Offesa alla poesia | di Valerio Magrelli

Didascalie, la rubrica di Valerio Magrelli per il sito di Il Reportage, che si affianca a quella da lui tenuta sul trimestrale cartaceo.

 

All’inizio dell’Ottocento, l’inglese Percy Bysshe Shelley compose un saggio intitolato Difesa della poesia. È appunto riferendomi a quell’opera che vorrei commentare una recente iniziativa congiunta di Rai e Mibact, la quale, ai miei occhi, rappresenta piuttosto una inaccettabile Offesa alla poesia. Si tratta di un breve filmato, andato in onda dal 19 al 31 dicembre su tutti i canali Rai e su RaiPlay, per ricordare i duecento anni dell’Infinito, by Giacomo Leopardi. Curioso, festeggiare l’anniversario di un testo, invece che del suo autore. Ma in definitiva, perché no? Tutto può andare, se serve a illuminare un terreno tanto dimenticato e negletto come quello della cultura in televisione.

Bene hanno fatto, dunque, gli ideatori della clip a pensare, una volta tanto, alla poesia.
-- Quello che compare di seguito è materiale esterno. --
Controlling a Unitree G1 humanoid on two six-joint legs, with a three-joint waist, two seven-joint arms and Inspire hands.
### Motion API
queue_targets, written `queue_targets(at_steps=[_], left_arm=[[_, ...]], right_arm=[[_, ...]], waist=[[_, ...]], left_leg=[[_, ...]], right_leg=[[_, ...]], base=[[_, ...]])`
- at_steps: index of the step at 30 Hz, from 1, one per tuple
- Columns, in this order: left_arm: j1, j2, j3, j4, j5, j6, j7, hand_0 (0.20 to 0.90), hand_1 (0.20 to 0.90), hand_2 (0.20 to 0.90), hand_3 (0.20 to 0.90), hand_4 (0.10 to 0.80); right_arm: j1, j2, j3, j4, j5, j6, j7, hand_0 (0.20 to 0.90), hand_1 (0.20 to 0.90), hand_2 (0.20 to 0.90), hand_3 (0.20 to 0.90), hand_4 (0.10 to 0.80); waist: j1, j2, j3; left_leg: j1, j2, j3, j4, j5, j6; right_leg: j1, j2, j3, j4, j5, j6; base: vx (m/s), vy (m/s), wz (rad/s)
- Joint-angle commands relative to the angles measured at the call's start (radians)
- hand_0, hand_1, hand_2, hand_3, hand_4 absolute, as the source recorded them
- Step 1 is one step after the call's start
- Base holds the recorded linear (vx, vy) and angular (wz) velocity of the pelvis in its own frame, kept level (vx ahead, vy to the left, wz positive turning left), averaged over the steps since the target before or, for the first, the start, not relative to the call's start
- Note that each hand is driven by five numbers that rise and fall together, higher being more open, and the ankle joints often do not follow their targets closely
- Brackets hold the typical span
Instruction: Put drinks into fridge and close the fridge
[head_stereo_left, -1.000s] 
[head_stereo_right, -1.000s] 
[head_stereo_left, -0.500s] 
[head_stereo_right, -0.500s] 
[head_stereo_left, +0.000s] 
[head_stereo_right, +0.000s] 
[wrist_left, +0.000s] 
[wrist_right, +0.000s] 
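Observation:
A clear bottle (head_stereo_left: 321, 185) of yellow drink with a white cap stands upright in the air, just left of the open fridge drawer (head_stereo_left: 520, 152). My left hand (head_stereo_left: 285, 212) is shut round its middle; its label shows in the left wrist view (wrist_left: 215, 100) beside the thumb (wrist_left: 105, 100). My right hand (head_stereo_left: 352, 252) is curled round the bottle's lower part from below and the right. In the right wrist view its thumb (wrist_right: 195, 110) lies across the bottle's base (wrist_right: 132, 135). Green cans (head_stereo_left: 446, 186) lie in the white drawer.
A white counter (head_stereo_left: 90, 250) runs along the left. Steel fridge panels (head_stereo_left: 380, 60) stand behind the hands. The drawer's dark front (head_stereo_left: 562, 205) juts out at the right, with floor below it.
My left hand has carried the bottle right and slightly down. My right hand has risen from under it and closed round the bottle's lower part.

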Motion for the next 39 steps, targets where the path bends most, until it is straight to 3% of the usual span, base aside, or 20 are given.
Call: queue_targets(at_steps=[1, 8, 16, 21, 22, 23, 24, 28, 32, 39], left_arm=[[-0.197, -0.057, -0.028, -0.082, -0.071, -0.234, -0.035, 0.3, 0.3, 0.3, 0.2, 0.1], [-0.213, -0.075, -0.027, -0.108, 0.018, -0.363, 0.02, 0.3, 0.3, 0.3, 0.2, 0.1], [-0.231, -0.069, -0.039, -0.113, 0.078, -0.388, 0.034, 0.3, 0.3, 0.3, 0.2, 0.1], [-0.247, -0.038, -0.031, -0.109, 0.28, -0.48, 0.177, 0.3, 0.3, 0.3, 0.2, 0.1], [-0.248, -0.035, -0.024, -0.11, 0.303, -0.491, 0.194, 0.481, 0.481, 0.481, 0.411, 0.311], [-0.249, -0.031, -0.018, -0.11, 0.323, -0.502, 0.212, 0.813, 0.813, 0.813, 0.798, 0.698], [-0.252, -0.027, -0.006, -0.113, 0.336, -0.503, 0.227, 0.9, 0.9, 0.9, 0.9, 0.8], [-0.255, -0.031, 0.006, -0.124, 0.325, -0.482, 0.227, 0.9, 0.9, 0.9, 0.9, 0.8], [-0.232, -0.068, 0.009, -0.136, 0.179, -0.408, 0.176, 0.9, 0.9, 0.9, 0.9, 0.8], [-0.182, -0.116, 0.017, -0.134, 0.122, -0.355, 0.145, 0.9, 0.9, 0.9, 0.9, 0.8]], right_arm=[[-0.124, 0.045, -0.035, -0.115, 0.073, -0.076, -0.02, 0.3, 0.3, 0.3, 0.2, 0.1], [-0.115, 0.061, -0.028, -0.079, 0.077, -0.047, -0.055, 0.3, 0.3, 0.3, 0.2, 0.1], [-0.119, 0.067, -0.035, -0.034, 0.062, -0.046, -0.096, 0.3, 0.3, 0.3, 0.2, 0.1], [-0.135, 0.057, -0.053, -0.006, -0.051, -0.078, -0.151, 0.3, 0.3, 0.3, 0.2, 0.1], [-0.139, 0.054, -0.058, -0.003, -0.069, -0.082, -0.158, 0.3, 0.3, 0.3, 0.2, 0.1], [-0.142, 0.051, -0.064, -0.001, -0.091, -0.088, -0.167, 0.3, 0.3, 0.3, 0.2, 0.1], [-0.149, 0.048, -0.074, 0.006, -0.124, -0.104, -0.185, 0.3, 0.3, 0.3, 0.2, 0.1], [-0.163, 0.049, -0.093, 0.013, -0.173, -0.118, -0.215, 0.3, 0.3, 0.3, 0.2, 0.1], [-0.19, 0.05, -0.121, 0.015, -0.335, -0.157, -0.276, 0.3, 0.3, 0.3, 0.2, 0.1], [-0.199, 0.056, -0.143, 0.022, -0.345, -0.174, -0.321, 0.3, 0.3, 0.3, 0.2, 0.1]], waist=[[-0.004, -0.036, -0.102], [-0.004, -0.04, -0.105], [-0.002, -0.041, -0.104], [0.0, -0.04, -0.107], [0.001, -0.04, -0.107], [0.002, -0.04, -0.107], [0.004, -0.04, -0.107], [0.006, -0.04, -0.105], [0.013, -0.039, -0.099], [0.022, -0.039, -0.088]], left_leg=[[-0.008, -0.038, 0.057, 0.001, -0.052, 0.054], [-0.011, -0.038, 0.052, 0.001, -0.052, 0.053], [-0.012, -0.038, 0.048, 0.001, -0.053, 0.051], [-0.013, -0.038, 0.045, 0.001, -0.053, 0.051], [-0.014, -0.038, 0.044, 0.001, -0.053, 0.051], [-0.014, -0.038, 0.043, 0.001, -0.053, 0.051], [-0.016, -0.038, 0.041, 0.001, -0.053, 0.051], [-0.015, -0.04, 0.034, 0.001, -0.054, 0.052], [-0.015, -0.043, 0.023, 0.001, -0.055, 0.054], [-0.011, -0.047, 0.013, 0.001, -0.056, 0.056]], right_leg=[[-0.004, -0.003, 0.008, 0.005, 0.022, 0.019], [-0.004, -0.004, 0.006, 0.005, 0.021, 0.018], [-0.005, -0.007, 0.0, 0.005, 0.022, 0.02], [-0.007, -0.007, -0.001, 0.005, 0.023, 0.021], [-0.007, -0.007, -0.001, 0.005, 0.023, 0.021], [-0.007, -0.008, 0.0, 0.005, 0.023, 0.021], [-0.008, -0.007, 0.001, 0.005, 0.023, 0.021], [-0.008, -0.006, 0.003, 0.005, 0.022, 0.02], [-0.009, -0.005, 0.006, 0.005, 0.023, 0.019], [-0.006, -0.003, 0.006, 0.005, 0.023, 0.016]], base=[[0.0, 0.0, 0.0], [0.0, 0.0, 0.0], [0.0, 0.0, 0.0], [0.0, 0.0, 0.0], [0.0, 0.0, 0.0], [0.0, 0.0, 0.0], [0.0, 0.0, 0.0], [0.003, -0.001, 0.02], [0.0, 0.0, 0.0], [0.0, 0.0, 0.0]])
Qui, però, viene il bello, ovvero il brutto. Infatti, la lirica è stata presentata in una maniera a dir poco imbarazzante. Per chiudere  le celebrazioni dei 200 anni dell’Infinito, si è realizzato un omaggio di 22 grandi voci della musica italiana. Come ha specificato il ministro per i Beni culturali Dario Franceschini, abbiamo qui “un dono senza volto e senza nome, una dichiarazione d’amore collettiva da parte di grandi artisti […]. Del resto la canzone d’autore è erede della grande poesia”. Così, mentre sullo schermo scorre il manoscritto originale, una serie di voci misteriose (poiché i volti e i nomi degli artisti coinvolti non sono stati rivelati) leggono a turno spezzoni dei suoi versi. Starà agli astanti riconoscere via via Mina, Patty Pravo, Adriano Celentano, Gino Paoli, Paolo Conte, Ornella Vanoni, e forse Francesco De Gregori o magari Claudio Baglioni, accanto a Ivano Fossati, Antonello Venditti, Francesco Guccini.

Ora, già di per sé appare insensato spezzare l’unità di una poesia affidando ogni verso a un’intonazione differente. A ben vedere, però, i 22 cantanti non recitano  22 versi, bensì 15 – tanti ne ha scritti infatti il povero Leopardi. Il che significa che, oltre alla composizione, sono stati fatti a pezzi anche i suoi componenti… Dimenticavo: pensosa musica di sottofondo e immagini di uccelli in pensoso volo.

         Non voglio neanche affrontare l’idea che i cantautori siano gli eredi prediletti di un poeta (e pensatore, e prosatore…), ma come si fa a ignorare le nozioni più elementari che richiede la lettura di qualsiasi testo? Alla fine dell’ascolto, sostiene il ministro, le voci donate “fanno venire i brividi”. Sì, vorrei precisare, ma di raccapriccio. Prova ne sia che, a quel punto, il manoscritto dell’Infinito si muove sullo schermo “come investito da un soffio di vento”, a detta di un giornalista che non citerò. Che emozione! Peccato che quel vento sia prodotto dal corpo di Leopardi, intento a rivoltarsi nella tomba.